One of my top 3 favorite TV shows is Anthony Bordain's No Reservations on the travel channel. This week's new episode featured San Francisco - a city I'll always love, not just because it is a beautiful place, but because it was the first stop on our honeymoon.
As I watch the show, I find myself always trying to see beyond the footage being presented and think about everything else Tony did with his time during the trip. For instance, often Tony appears to be drinking large amounts of liquor - sometimes nothing more than ahorrendous fermented concoction birthed in a plastic gasoline canister and filtered through a burlap sack - and on his way to breakfast the next morning, I ask myself "how hungover do you think he is right now?" Or when he's saying "oh this is delicious - yeah, i could eat a dozen of these" as he chomps down the eyeball from a whole cooked fish... does he really mean it?
He admits that NR is a pork-centric show, and I, too, love meat. But this guy can really pack it away, and no amount ever seems to be too much! The episode from Argentina, I believe, features he and his brother devouring not one, but two plates piled high with grilled pork products. And 'plates' isn't even the correct word. They were high-sided trays... pans, almost. You know what a deep dish pizza pan looks like? Yeah, that's it. Two of 'em with sausage links hanging off the sides, and a seeminly insurmountable heap of fatty, greasy meat mounded inside. Here's the thing, though: I can live with that. It's grilled pork, butchered close by. Purchased in a thriving marketplace. There's a freshness about it. Sure, it may triple your blood pressure in one sitting, but at least it's not heavily processed and pumped full of hormones and preservatives.

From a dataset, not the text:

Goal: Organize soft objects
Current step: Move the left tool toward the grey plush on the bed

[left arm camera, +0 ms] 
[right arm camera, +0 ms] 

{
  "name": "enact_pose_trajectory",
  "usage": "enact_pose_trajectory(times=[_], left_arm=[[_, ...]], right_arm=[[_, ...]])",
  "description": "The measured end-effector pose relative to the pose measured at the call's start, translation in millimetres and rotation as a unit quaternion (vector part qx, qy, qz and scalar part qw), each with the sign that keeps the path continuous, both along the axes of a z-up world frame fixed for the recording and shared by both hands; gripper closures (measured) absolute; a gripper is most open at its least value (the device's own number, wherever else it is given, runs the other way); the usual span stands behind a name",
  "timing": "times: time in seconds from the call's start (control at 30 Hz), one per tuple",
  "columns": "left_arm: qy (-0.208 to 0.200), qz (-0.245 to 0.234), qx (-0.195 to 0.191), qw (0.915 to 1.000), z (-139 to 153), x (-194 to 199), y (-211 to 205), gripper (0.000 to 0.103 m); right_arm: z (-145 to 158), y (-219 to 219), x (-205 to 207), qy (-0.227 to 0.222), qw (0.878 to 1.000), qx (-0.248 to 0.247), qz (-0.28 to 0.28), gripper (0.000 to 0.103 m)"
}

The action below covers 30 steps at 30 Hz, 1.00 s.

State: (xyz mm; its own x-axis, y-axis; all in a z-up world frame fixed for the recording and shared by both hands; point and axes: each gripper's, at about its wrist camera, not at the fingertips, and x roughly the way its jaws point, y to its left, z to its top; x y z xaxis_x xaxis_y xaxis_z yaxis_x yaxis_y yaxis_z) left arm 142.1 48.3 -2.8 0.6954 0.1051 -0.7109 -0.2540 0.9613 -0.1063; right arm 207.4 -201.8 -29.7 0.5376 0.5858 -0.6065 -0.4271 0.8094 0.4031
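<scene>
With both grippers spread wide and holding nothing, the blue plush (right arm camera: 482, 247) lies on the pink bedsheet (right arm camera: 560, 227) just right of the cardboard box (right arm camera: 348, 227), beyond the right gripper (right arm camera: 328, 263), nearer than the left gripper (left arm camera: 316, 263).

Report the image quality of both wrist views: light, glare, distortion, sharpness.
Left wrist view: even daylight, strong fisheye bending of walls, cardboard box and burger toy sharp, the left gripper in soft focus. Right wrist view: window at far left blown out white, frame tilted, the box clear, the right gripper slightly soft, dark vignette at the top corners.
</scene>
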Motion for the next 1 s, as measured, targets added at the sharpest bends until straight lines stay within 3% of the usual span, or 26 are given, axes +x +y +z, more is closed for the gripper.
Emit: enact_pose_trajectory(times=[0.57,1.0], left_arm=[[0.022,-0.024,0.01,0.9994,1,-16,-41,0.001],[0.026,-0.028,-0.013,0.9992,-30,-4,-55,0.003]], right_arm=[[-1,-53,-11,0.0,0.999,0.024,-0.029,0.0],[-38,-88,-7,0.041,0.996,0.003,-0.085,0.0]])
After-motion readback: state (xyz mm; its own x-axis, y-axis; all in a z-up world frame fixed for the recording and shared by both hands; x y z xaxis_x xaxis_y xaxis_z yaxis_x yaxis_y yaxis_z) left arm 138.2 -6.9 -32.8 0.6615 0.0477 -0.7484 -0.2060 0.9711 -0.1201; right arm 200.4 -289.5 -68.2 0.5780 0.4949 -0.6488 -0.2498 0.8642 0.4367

But throughout the San Francisco episode, the question on which I became fixated and only grew stronger after the show ended, was whether he truly enjoys injesting all the heavy, greasy, low quality, meat-centric and cheap foods we seem him devouring?
In this episode, he clearly wanted to convey the message that he likes San Francisco, but not for the reason that most people do. He apparently hates the yuppy, vegan/vegetarian, organic-obsessed, often hypocritical upper-crust granola population there, who are responsible for making San Fran one of the most progressive bastions of the local/organic movement (nay, revolution!) currently sweeping the nation. I don't think he has anything against good vegetables, organic, local farming methods or people of wealth. But what he wanted us to see as the best aspect of San Francisco was what still lies on the underbelly: the dive bars, the cheap classics, the avantgarde offal trend, etc.
To that end, we see Tony, after visiting the requisite historic seafood and street food landmarks, eat his way through a barrage of truly gross foods: prime rib (which he refers to as the American Dream) so rare it looked like it was clubbed to death by neanderthanls only moments before served, soft roe (basically fish spooge), a seven pound meat shrine of a sandwich (a torta made at a liquor store sandwich counter) featuring ground beef, chorizo, hot dogs, ham, eggs, lots of mayo and cheese, avacado and more. Then a night filled with nothing but offal: dehydrated ham fat crystals fried in duck fat, venison heart tartare, goose intestines, calf's brain and testicles. Finally, because apparently he hadn't yet had his fill of fatty meat, another pure junk food pigout session: a greasy double cheeseburer (for breakfast) which he applauds for tasting "like it died screaming."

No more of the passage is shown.